The Unitarian Universalist Service Committee advances human rights through grassroots collaborations.
Border Dispatch: Loss and Hope in Texas (Pt. 3)
By on December 13, 2018
Part 3: Militarization and Resistance
November 6, 2018 was Election Day, and there was a strong buzz of excitement and worry in the air of El Paso. Texas’s first viable Democratic candidate for Senate in decades, Beto O’Rourke, was a native of El Paso and beloved to many in the local community. Simultaneously, the Border Patrol and U.S. Military troops dispatched to the border were preparing for a “crowd control simulation,” citing the pending arrival of the migrant caravan at the railroad crossing near the international bridges between El Paso and Tijuana donning riot gear, rifles, and batons. Less than a half mile from a polling station, in an almost entirely Latinx neighborhood, on Election Day.
Public outcry about potential voter intimidation was successful, and the training exercise was cancelled for Election Day and moved three days later to that Friday, November 9. As the “operational readiness exercise” went ahead on Friday, it was closed to the press but visible to the public eye: an overwhelming scene of riot gear, a helicopter overhead, agents on horseback, and military armored vehicles shutting down the busy Paso Del Norte international bridge.
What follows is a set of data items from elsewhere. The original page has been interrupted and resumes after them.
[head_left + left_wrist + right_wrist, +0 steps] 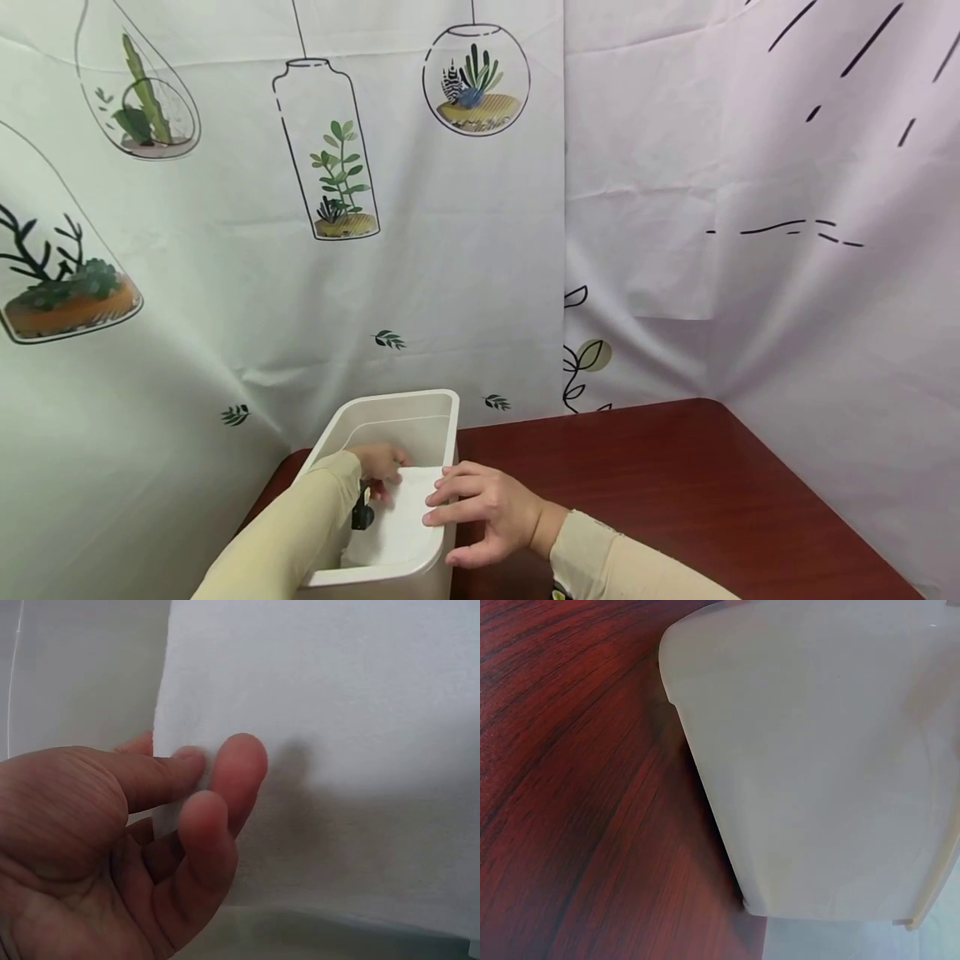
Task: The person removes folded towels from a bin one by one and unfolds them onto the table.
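While the white cloth (pixel 401 512) lies inside the white bin (pixel 420 410) on the tabletop (pixel 675 483), its edge is pinched by the left hand (pixel 382 462); the right hand (pixel 487 508), fingers spread, is rested on the bin's rim.

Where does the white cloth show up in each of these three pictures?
Head: white cloth lies low in the middle, inside the white bin.
Left wrist: it fills the upper right, pinched by the left hand.
Right wrist: not in view.
Shared landmark: the bin, whose outer wall fills the right wrist view.
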Motion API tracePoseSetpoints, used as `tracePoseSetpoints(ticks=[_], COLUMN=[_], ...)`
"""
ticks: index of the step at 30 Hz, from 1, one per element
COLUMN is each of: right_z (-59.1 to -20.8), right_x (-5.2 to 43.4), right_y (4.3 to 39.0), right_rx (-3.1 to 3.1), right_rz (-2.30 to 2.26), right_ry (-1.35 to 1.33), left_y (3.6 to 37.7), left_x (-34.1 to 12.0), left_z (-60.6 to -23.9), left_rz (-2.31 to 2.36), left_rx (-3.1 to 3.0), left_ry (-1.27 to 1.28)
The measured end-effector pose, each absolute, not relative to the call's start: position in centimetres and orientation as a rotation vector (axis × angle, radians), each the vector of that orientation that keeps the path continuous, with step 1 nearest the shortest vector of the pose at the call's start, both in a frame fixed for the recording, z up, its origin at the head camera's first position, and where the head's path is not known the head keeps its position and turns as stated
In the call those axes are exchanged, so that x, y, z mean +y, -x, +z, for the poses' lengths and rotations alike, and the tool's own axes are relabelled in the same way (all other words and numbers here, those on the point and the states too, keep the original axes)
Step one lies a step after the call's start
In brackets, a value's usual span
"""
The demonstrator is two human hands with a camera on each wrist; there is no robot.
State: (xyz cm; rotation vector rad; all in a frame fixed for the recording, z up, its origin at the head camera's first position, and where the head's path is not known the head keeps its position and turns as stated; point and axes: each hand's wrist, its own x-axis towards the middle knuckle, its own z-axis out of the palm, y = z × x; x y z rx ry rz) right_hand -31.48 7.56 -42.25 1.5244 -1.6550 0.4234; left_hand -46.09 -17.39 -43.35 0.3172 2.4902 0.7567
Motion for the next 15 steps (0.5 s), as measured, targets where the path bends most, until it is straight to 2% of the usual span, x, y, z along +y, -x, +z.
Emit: tracePoseSetpoints(ticks=[15], right_z=[-42.29], right_x=[7.54], right_y=[31.56], right_rx=[-1.647], right_rz=[0.396], right_ry=[-1.523], left_y=[46.40], left_x=[-17.78], left_z=[-43.01], left_rz=[0.813], left_rx=[2.455], left_ry=[-0.317])
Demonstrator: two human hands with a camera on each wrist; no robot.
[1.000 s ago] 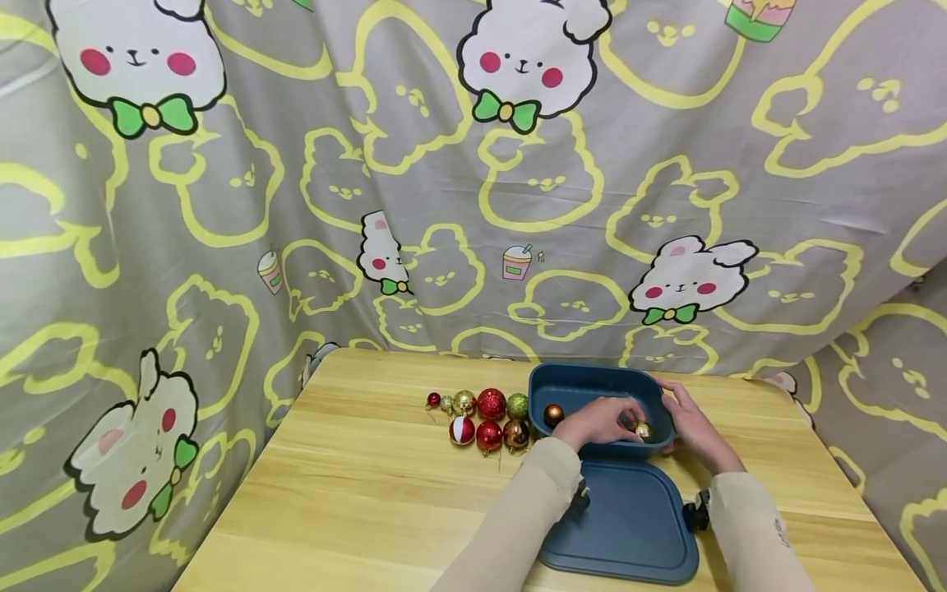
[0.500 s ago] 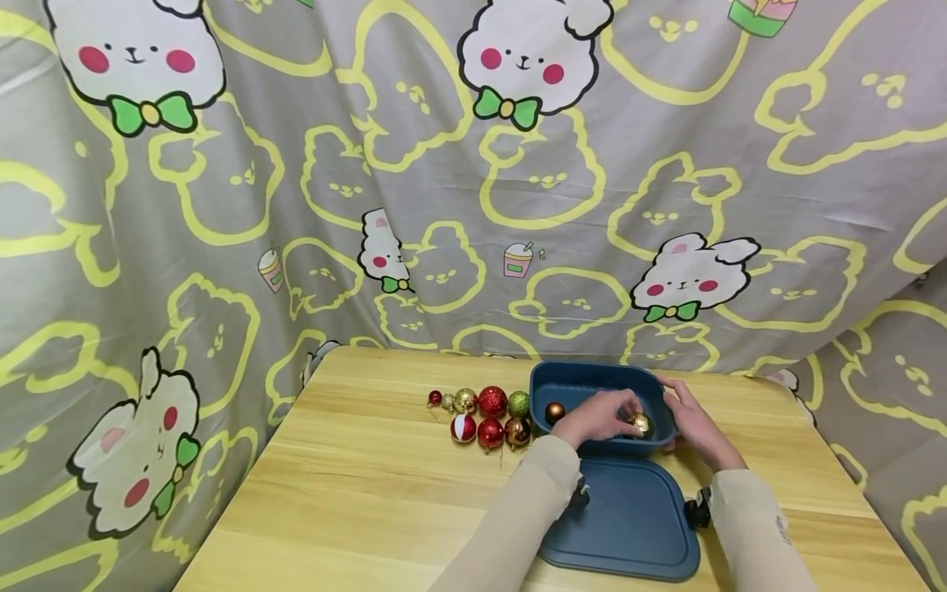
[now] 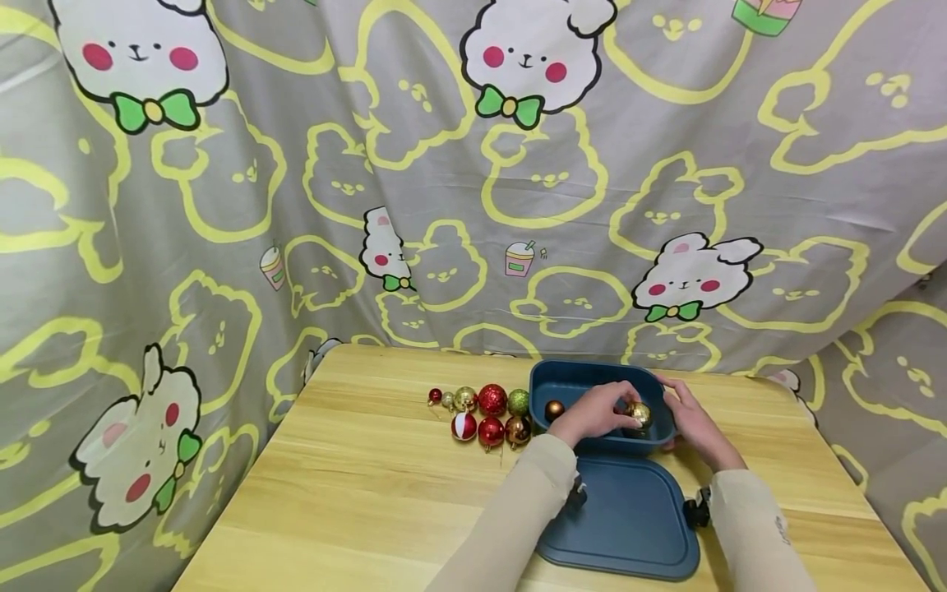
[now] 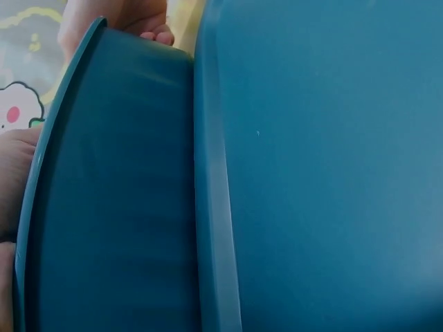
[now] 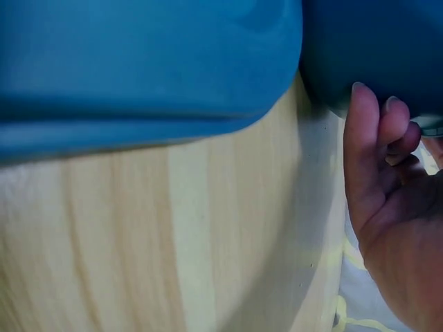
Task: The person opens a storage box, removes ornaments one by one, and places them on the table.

On Saturday morning, I made my way to San Jacinto Plaza, already decorated for the holidays, to join more than 100 members of the community gathered in protest against the militarization of the place that they call home, organized by the Border Network for Human Rights. As we marched through the streets carrying white crosses with the names of those who have died trying to cross the border, everyone from kids in strollers to elderly couples joined in chanting: “Aquí en la frontera/No es zona de guerra” (This is not a war zone here on the border).
The march ended across from the main international bridge between El Paso and Ciudad Juarez. Every speaker was interpreted between English and Spanish to accommodate the diverse crowd. The event’s host began, “We are spending $200 million for the deployment of soldiers here. This is our America. Soldiers on the border against the grand enemy: children, mothers, young people. Where Trump puts soldiers, we will extend our hand. There is no crisis here except the one that has been created.”
A young leader from the Detained Migrant Solidarity Committee spoke: “This is an effort to intimidate our community, to make us believe that we are against each other. A lot of the people coming are being pushed from their lands, the same way that Native peoples here were pushed from their lands.”
As the rally dispersed and I walked away, passing the Port of Entry, I thought about the people who spent weeks waiting on the other side of the bridge over the Rio Grande. Asylum-seeking families had camped out day and night, waiting for their turn to present themselves for asylum and be detained, until earlier that week when they were forcibly removed and told that they’d only be considered for asylum if they relocated to the Casa Migrante shelter, a significant drive away from the border itself. A new system was announced: Each day at the shelter, between 12 and 20 people would be allowed to apply for asylum in the United States, and a van will take them from the shelter to the Port of Entry. They called this “metering.”
In order to keep track of the list, parents at the shelter had numbers written in black sharpie on the inner wrist of their arms.